__Aim of the task__: Could you copy word for word only the lines between the one containing "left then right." and the end of the listing below, both included, and leave out the pictures?

__Data extract__:
——————————

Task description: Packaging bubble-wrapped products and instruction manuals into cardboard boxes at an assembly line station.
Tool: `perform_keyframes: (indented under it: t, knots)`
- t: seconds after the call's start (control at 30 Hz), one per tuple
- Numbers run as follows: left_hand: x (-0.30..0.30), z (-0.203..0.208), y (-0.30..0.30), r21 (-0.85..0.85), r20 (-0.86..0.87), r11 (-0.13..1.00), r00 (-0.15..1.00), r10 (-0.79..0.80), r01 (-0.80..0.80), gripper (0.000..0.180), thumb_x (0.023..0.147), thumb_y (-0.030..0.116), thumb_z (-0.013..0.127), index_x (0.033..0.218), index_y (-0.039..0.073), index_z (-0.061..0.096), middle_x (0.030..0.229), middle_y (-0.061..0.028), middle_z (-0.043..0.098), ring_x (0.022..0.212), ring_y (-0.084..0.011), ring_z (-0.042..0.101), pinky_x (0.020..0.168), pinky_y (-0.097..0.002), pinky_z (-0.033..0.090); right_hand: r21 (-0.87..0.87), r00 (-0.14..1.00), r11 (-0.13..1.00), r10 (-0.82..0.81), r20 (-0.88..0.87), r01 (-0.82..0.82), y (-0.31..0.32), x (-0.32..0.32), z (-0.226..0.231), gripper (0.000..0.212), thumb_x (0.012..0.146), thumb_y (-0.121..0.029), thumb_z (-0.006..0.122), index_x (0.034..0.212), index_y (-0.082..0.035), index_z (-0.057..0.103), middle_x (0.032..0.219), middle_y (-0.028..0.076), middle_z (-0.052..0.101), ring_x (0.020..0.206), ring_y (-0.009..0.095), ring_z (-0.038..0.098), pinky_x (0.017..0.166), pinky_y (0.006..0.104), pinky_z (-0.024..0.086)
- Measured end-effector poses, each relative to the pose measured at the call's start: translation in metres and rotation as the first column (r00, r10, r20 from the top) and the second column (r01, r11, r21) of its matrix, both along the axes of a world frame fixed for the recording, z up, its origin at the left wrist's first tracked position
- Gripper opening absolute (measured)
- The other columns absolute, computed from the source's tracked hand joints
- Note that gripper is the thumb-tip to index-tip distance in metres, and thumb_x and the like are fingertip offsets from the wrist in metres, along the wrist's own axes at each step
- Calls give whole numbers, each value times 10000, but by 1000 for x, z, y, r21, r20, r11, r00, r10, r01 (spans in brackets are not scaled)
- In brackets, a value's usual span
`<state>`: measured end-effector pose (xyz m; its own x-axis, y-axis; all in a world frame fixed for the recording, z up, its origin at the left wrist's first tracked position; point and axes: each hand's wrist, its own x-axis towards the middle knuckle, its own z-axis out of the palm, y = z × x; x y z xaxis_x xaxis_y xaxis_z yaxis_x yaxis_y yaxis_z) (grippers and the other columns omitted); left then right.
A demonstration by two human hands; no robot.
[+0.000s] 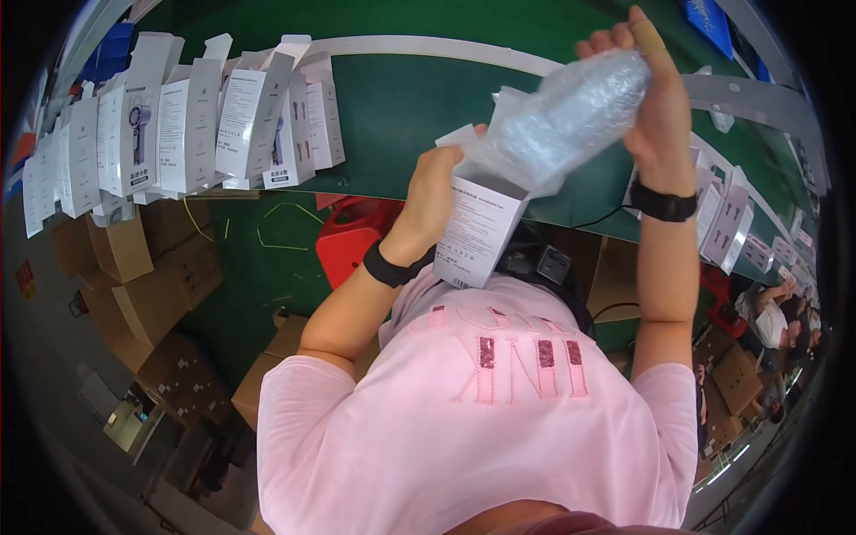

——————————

__Expected answer__:
`<state>`: measured end-effector pose (xyz m; its own x-axis, y-axis; all in a world frame fixed for the recording, z up, its origin at the left wrist's first tracked position; point and axes: each hand's wrist, its own x-axis towards the middle knuckle, its own z-axis out of the palm, y = z × x; x y z xaxis_x xaxis_y xaxis_z yaxis_x yaxis_y yaxis_z) (grippers and the other columns omitted); left then right.
A demonstration by two human hands; no robot.
[+0.000s] 

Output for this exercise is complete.